### Task to complete
Each line below containing the word "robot" needs to be shown.
(Source material begins)
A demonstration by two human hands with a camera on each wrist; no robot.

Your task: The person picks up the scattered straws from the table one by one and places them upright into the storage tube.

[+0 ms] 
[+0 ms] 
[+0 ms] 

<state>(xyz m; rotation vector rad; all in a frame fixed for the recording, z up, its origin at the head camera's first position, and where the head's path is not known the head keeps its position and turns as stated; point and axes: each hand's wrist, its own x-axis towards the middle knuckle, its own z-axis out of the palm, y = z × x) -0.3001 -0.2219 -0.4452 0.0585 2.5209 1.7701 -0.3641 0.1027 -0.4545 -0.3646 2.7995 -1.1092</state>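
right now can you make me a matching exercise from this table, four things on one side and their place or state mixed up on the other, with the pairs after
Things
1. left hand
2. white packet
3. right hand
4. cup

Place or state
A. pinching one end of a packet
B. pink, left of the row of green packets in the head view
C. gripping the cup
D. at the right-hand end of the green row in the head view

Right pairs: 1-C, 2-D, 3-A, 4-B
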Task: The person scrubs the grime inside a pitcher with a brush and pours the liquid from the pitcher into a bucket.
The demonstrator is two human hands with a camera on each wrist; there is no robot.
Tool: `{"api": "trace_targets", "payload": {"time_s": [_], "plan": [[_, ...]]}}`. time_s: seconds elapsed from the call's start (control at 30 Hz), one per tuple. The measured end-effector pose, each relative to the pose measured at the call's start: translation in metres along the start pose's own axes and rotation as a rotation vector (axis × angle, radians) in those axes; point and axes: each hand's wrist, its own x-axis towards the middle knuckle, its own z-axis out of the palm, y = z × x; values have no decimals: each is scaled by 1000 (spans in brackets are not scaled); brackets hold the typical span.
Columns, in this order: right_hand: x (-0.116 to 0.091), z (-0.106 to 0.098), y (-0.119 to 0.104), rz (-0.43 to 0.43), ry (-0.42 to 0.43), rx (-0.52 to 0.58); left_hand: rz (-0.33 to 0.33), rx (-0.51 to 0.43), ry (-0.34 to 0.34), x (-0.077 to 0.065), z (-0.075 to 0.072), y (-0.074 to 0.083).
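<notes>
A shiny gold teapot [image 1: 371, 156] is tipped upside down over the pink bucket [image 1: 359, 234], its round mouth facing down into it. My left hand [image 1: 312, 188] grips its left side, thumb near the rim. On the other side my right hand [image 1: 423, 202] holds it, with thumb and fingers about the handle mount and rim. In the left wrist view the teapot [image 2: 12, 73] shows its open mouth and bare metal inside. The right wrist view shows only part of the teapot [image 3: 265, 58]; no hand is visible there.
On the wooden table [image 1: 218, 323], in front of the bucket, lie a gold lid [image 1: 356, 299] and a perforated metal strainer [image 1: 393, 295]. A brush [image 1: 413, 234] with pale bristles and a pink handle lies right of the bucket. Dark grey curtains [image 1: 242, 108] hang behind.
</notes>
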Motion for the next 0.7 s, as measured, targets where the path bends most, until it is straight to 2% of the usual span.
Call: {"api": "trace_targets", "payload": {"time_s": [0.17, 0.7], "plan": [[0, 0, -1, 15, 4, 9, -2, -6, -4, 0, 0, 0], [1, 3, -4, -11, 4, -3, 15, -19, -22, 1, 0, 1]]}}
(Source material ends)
### Response area
A demonstration by two human hands with a camera on each wrist; no robot.
The demonstrator is two human hands with a camera on each wrist; there is no robot.

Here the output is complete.